The problem -
Word for word, reproduce each line of the data below, omitting every image.

Source data Start Marker

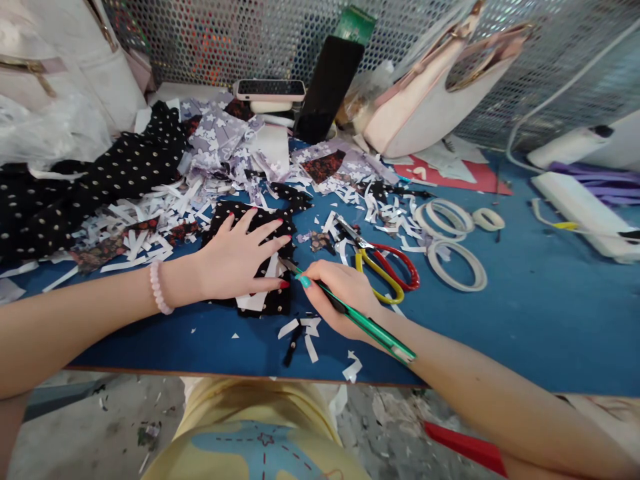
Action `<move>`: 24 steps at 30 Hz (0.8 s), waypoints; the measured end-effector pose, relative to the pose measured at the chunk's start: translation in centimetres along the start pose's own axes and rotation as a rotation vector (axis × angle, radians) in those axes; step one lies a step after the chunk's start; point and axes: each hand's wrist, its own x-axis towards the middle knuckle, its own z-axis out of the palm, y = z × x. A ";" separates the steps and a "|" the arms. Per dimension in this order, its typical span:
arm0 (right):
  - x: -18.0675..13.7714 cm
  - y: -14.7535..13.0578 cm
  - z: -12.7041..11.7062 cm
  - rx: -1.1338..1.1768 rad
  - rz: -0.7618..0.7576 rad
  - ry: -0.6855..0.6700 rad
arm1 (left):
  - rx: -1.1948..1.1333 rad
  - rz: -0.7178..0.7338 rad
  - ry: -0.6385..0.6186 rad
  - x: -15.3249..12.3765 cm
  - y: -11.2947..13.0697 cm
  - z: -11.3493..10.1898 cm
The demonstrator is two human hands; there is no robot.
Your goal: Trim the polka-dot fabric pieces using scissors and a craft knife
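Observation:
My left hand (240, 257) lies flat with fingers spread on a black dotted fabric piece (260, 293) with white paper under it, on the blue table (525, 333). My right hand (340, 290) is closed round a green utility knife (370, 325), its tip at the fabric's right edge by my left fingertips. A pink bead bracelet (160, 288) is on my left wrist.
Red-and-yellow handled scissors (385, 263) lie just right of my right hand. Tape rolls (457, 263) sit further right. White paper scraps (150, 220) and black dotted cloth (100, 180) cover the left. A phone (270, 89), a pink bag (440, 93) and mesh wall stand behind.

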 end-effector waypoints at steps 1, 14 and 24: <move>0.0 0.1 0.0 0.007 0.000 0.004 | 0.000 -0.001 0.003 0.0 0.0 0.0; 0.2 0.1 -1.2 0.053 0.016 -0.131 | -0.007 -0.013 -0.022 0.1 0.0 -0.1; 0.1 0.4 -1.4 0.049 -0.024 -0.154 | -0.008 -0.027 -0.049 0.1 0.1 -0.2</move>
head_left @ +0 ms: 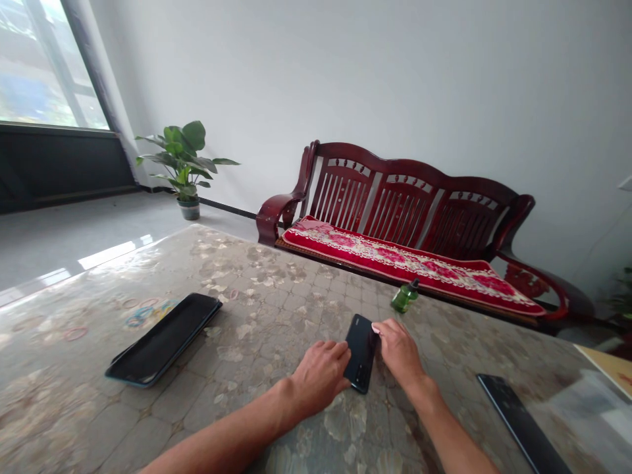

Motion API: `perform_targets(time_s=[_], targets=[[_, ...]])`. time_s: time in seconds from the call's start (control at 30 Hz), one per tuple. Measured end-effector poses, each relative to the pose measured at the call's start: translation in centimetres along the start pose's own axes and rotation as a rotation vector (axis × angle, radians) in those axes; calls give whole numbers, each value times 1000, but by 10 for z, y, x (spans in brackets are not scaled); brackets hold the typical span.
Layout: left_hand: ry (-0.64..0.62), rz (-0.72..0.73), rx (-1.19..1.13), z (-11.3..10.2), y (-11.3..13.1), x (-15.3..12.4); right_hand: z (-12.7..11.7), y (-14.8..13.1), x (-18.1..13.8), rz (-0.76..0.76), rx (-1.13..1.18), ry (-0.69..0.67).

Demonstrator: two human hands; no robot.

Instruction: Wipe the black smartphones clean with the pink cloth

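Note:
A dark smartphone (359,354) lies on the patterned tabletop with its back up, its camera lenses at the end nearer me. My left hand (320,375) grips its left edge, fingers bent against the side and the thumb near the lower corner. At the upper right edge of the phone is my right hand (395,349), thumb and fingers pinched together. Something small and pale shows at those fingertips, too small to name. Just beyond the right hand stands a green bottle (405,296) with a dark cap.
A black tray-like case (165,339) lies at left, beside coloured rubber bands (143,315). A long dark flat object (523,424) and a clear plastic item (587,408) lie at right. Past the table (237,395) stand a wooden bench (395,204) and a potted plant (185,161).

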State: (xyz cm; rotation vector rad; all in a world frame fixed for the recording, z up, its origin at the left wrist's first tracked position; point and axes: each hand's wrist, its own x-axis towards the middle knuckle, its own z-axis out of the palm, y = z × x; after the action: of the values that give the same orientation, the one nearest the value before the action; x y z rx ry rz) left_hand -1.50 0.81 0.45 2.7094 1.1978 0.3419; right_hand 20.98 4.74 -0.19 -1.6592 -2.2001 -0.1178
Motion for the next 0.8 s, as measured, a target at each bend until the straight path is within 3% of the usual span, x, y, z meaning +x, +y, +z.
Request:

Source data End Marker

Response to this exercise -
Action `<move>`: 24 steps at 30 Hz (0.8 s), waypoints; the measured end-effector pose, relative to the pose measured at the chunk's start: translation in centimetres along the start pose's own axes and rotation as a rotation vector (axis × angle, radians) in those axes; step one lies a step after the chunk's start; point and axes: each hand's wrist, its own x-axis towards the middle knuckle, its own z-axis out of the palm, y = z × x. A ";" separates the steps and a "|" the arms. Per dimension in this order, its typical span:
arm0 (right):
  - x: -18.0675..13.7714 cm
  - y: -14.7535..13.0578 cm
  - z: -12.7041..11.7062 cm
  - rx: -1.1338..1.1768 rad
  - rz: -0.7618..0.7576 rad
  - ry: -0.6855..0.6700 rad
arm1 (left):
  - rx: -1.1948..1.1333 rad
  - rz: -0.7178..0.7338 rad
  - ry: -0.6385..0.6186 rad
  - x: -15.3249..12.3765 cm
  - y: -11.2947..13.0697 cm
  - z: -11.3493..10.1898 cm
The demonstrator is two human hands; there is no robot.
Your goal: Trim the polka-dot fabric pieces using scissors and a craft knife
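Observation:
My left hand (240, 257) lies flat with fingers spread on a black dotted fabric piece (260, 293) with white paper under it, on the blue table (525, 333). My right hand (340, 290) is closed round a green utility knife (370, 325), its tip at the fabric's right edge by my left fingertips. A pink bead bracelet (160, 288) is on my left wrist.
Red-and-yellow handled scissors (385, 263) lie just right of my right hand. Tape rolls (457, 263) sit further right. White paper scraps (150, 220) and black dotted cloth (100, 180) cover the left. A phone (270, 89), a pink bag (440, 93) and mesh wall stand behind.
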
 end-effector waypoints at steps 1, 14 and 24: <move>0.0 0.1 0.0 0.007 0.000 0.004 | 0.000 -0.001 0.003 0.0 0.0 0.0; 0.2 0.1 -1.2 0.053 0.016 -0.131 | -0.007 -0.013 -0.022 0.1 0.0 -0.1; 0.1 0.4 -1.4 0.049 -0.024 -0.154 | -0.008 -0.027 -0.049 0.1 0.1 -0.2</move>
head_left @ +0 ms: 

Motion API: `perform_targets(time_s=[_], targets=[[_, ...]])`. time_s: time in seconds from the call's start (control at 30 Hz), one per tuple. Measured end-effector poses, each relative to the pose measured at the call's start: translation in centimetres along the start pose's own axes and rotation as a rotation vector (axis × angle, radians) in those axes; calls give whole numbers, each value times 1000, but by 10 for z, y, x (spans in brackets are not scaled); brackets hold the typical span.
Layout: left_hand: ry (-0.64..0.62), rz (-0.72..0.73), rx (-1.19..1.13), z (-11.3..10.2), y (-11.3..13.1), x (-15.3..12.4); right_hand: z (-12.7..11.7), y (-14.8..13.1), x (-18.1..13.8), rz (-0.76..0.76), rx (-1.13..1.18), ry (-0.69..0.67).

Demonstrator: two human hands; no robot.

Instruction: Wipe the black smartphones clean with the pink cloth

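Note:
A dark smartphone (359,354) lies on the patterned tabletop with its back up, its camera lenses at the end nearer me. My left hand (320,375) grips its left edge, fingers bent against the side and the thumb near the lower corner. At the upper right edge of the phone is my right hand (395,349), thumb and fingers pinched together. Something small and pale shows at those fingertips, too small to name. Just beyond the right hand stands a green bottle (405,296) with a dark cap.
A black tray-like case (165,339) lies at left, beside coloured rubber bands (143,315). A long dark flat object (523,424) and a clear plastic item (587,408) lie at right. Past the table (237,395) stand a wooden bench (395,204) and a potted plant (185,161).
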
State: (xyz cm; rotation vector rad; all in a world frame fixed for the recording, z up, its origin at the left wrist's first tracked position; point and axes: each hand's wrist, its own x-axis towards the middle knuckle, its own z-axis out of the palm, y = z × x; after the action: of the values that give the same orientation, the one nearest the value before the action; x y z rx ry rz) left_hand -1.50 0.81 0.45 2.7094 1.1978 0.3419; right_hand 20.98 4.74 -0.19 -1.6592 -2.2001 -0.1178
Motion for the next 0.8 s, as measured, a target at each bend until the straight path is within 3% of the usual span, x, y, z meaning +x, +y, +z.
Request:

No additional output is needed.